No dia em que o Conselho de Ética da Câmara abriu processos contra 67 deputados acusados de envolvimento na máfia dos sanguessugas e um grupo de parlamentares deflagrou movimento pelo voto aberto no plenário nas sessões de cassação, o presidente do Senado, Renan Calheiros (PMDB-AL), patrocinou uma manobra regimental que dá sobrevida aos três senadores citados no esquema das ambulâncias superfaturadas e até pode facilitar sua renúncia. Renan enviou ao Conselho de Ética do Senado uma “denúncia” contra os senadores Ney Suassuna (PMDB-PB), Magno Malta (PL-ES) e Serys Slhessarenko (PT-MT), e não uma “representação” contra eles.
Com esse artifício, os três senadores ganharam, no mínimo, um mês a mais para decidir se renunciam a seus mandatos e, assim, se livram do risco de cassação. Renan adotou essa interpretação protelatória dez dias depois de ter prometido que iria “acelerar” o processo contra os parlamentares acusados.
Por causa dessa manobra, o primeiro passo do Conselho de Ética do Senado será fazer um trabalho que a CPI dos Sanguessugas já fez, que é investigar a denúncia. Em relatório parcial apresentado no dia 10, a CPI já concluiu pelo envolvimento de 69 deputados e dos 3 senadores na máfia das ambulâncias – todos acusados de apresentar, mediante recebimento de propina, emendas ao Orçamento da União destinando recursos para municípios comprarem os veículos superfaturados vendidos pela Planam, empresa que supostamente liderava o esquema. Segundo estimativa da Polícia Federal, que desmontou o esquema e prendeu 47 pessoas em maio durante a Operação Sanguessuga, o desvio de recursos chega a R$ 110 milhões.
Se o Conselho de Ética do Senado chegar à mesma conclusão da CPI – de que houve envolvimento dos três senadores na máfia dos sanguessugas -, enviará então parecer à Mesa Diretora, a quem caberá decidir se abre ou não processo. Só depois dessa avaliação é que as ações serão abertas – provavelmente depois das eleições.
Para justificar sua decisão, Renan afirmou que o Senado “não é um tribunal de exceção” e os três acusados têm o direito a ampla defesa. “Demonstrei isenção em todos os momentos do processo. Lugar de ouvir defesa dos senadores é no conselho.”
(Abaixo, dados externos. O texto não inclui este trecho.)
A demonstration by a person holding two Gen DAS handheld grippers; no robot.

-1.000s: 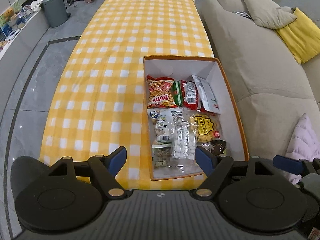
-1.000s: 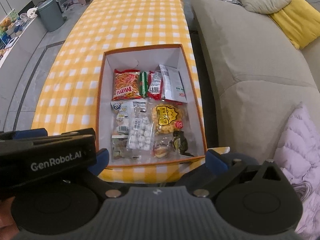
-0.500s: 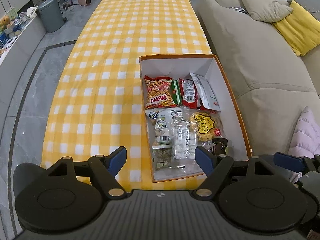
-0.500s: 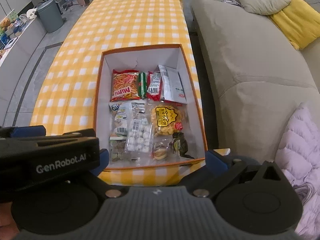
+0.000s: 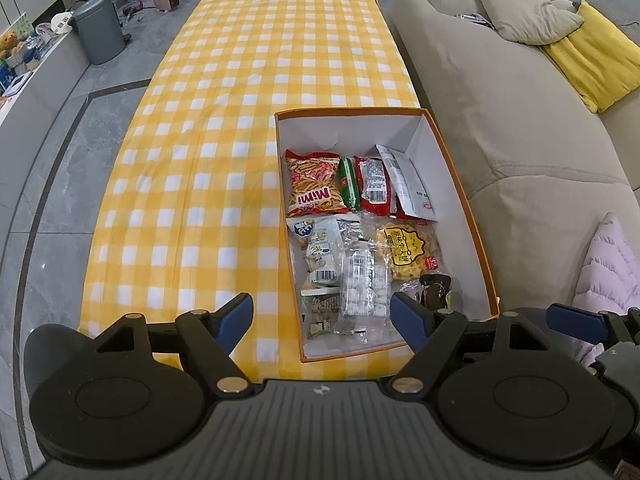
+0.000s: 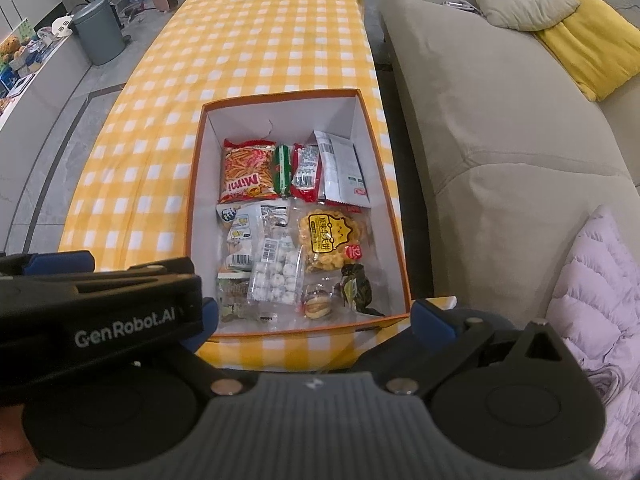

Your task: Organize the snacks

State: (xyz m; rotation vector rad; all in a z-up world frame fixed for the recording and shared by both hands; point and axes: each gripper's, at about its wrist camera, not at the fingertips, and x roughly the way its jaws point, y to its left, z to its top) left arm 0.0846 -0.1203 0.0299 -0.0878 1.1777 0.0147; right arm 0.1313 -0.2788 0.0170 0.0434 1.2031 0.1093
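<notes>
An orange-rimmed cardboard box (image 5: 348,128) (image 6: 280,116) with a white inside stands on the near right part of the yellow checked table (image 5: 224,140). It holds several snack packs. A red Mimi bag (image 5: 314,184) (image 6: 250,176) lies at the back. A yellow cookie pack (image 5: 406,250) (image 6: 332,240) and a clear bag of white sweets (image 5: 366,280) (image 6: 276,276) lie nearer. My left gripper (image 5: 322,316) hangs open over the box's near end, holding nothing. My right gripper (image 6: 318,318) is open over the near rim, its left finger partly hidden behind the left gripper's body (image 6: 100,308).
A beige sofa (image 5: 500,100) runs along the table's right side, with a yellow cushion (image 5: 592,52) and a pink quilted cloth (image 5: 608,264) on it. A grey bin (image 5: 100,28) stands on the floor at the far left. Bare tablecloth lies left of and beyond the box.
</notes>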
“É uma manobra protelatória. Não tem cabimento o conselho fazer uma investigação preliminar sobre algo que já veio apurado da CPI e da Polícia Federal”, reagiu Jefferson Péres (PDT-AM), que relatará o caso de Suassuna. Demóstenes Torres (PFL-GO), relator do caso de Serys, também ficou indignado: “Eles enganaram a gente. Vou devolver imediatamente para a Mesa, dizendo que há indícios para abertura de processo. Caso contrário, estaremos fazendo papel de palhaços.” Sibá Machado (PT-AC), relator do caso de Magno Malta, foi o único que considerou normal o procedimento.
“Se alguém pensa em realizar manobra vai se desmoralizar perante a opinião pública”, avisou o presidente da CPI, deputado Antonio Carlos Biscaia (PT-RJ).